Search the entries for the word "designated". Copy every line that holds it.

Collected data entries

--- START ---

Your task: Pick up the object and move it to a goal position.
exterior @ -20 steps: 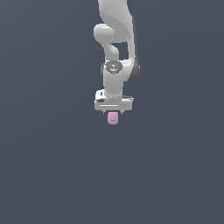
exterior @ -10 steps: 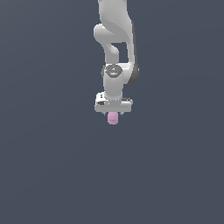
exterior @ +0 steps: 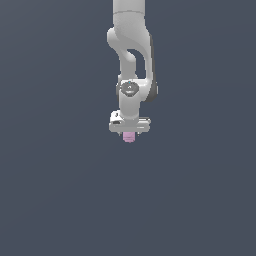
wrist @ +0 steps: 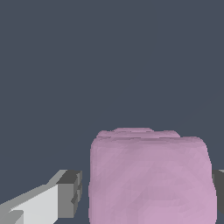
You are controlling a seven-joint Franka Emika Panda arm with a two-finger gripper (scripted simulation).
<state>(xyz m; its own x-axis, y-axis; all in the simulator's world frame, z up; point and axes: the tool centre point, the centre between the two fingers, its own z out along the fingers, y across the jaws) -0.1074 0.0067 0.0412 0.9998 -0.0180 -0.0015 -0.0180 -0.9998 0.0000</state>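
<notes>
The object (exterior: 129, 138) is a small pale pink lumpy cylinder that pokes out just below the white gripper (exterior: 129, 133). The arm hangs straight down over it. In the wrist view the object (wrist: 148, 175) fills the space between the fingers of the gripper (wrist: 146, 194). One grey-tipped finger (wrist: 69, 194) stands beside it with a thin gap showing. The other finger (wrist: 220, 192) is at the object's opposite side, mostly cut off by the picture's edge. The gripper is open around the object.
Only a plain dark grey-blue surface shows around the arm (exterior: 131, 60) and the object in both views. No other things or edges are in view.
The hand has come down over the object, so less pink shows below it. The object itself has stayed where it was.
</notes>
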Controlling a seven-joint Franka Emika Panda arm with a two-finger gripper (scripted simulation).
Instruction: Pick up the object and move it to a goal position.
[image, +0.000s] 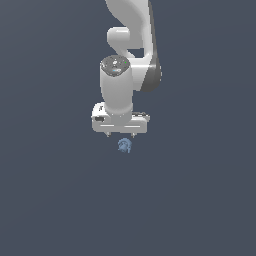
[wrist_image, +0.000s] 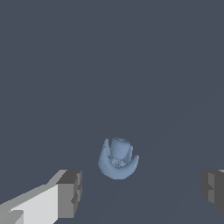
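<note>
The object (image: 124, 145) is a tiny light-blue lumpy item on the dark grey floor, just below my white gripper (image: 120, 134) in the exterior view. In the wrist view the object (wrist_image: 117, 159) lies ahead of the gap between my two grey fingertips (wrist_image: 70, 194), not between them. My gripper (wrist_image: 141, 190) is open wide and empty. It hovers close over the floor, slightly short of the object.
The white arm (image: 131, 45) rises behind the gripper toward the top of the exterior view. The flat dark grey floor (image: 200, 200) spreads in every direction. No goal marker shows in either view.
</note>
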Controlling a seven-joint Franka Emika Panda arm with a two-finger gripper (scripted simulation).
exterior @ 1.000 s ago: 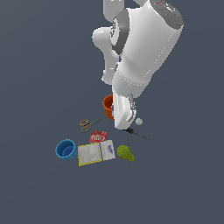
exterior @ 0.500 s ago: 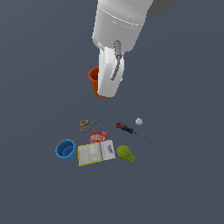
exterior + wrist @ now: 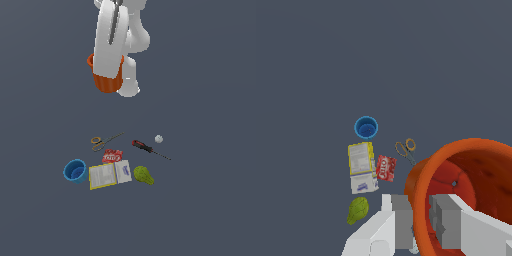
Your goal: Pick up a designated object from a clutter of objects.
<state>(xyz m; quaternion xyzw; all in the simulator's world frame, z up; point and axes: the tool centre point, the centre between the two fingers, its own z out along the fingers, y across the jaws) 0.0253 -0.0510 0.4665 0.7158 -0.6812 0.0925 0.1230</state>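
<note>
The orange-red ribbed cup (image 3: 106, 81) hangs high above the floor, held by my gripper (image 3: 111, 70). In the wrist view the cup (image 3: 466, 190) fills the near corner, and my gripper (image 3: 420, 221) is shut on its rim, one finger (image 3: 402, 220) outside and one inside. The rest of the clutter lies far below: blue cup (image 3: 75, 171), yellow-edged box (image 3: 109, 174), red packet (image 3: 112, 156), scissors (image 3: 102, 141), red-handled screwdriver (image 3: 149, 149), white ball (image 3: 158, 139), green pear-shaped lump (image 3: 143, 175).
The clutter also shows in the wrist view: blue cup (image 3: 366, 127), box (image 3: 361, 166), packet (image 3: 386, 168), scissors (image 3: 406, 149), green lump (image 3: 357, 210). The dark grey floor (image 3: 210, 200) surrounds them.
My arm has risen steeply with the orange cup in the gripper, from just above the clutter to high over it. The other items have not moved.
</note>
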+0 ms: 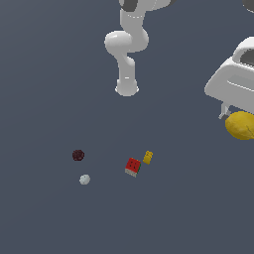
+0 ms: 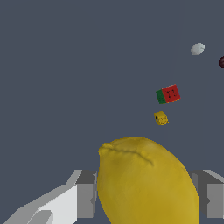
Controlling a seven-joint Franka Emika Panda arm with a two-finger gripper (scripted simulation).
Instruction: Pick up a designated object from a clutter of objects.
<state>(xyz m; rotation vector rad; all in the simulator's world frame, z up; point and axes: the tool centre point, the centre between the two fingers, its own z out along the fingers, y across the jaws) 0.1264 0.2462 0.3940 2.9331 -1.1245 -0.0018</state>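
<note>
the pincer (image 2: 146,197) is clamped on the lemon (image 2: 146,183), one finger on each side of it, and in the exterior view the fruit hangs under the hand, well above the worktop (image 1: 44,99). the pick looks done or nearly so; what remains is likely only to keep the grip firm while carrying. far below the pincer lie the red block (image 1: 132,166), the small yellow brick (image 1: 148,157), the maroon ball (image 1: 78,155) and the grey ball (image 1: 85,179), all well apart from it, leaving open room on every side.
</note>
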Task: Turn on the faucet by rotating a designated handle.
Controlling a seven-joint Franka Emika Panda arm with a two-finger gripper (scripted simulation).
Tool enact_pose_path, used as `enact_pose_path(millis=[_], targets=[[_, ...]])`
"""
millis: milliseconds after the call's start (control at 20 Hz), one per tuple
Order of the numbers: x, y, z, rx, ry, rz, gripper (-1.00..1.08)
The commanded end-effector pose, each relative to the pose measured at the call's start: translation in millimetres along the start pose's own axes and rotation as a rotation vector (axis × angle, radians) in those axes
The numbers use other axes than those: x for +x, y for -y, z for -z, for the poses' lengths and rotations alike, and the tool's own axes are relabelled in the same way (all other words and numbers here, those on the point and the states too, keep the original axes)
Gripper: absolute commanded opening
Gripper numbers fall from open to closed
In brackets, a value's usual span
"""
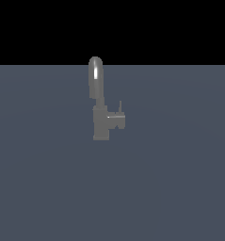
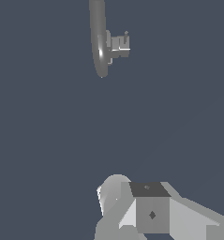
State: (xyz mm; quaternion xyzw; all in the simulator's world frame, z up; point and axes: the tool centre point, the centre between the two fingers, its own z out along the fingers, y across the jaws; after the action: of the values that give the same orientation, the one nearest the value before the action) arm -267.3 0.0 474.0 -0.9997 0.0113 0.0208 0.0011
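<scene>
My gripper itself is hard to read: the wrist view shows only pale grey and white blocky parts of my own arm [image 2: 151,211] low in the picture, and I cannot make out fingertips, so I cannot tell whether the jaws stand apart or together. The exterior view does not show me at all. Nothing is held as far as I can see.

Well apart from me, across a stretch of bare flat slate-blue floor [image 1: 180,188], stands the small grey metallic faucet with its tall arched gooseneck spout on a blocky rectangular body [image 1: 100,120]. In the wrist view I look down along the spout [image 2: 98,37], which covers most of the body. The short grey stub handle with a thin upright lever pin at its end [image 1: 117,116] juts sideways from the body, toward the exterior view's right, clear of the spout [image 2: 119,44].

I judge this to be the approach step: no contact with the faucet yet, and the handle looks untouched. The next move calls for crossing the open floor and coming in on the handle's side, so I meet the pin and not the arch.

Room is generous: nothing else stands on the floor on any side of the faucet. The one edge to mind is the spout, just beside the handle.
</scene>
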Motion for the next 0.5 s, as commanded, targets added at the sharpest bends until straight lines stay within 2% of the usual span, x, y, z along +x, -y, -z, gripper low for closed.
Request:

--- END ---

## TASK ANSWER
Your goal: Pick up a designated object from a clutter of objects.
Instruction: Pick up a designated object from a clutter of objects.
Task: Turn on the faucet by rotating a designated handle.

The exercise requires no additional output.